> **Description of the task**: Apart from the pictures, everything in the lines below must be printed exactly.

_ _ _ _ _

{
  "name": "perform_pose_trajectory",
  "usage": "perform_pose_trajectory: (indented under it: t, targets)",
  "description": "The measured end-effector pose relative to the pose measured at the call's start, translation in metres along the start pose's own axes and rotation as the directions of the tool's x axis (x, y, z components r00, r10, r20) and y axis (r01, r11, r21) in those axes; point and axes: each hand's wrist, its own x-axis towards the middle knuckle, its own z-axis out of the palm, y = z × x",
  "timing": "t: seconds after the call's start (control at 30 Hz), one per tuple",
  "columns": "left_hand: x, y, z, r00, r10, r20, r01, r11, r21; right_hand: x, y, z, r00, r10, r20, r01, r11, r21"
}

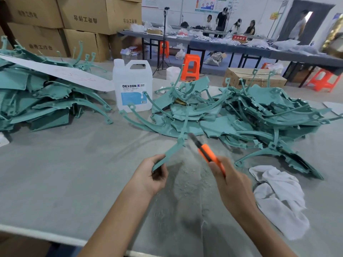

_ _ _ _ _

> **Expected output**:
{
  "name": "perform_pose_trajectory",
  "usage": "perform_pose_trajectory: (indented under it: t, targets)",
  "description": "The measured end-effector pose relative to the pose measured at the call's start, translation in metres along the start pose's own axes and rotation as the directions of the tool's x axis (x, y, z components r00, r10, r20) and y axis (r01, r11, r21) in those axes; point and axes: each hand's wrist, its own x-axis towards the middle knuckle, its own z-axis out of the palm, y = z × x",
  "timing": "t: seconds after the call's start (control at 30 Hz), one per tuple",
  "columns": "left_hand: x, y, z, r00, r10, r20, r01, r11, r21; right_hand: x, y, z, r00, r10, r20, r01, r11, r21"
}

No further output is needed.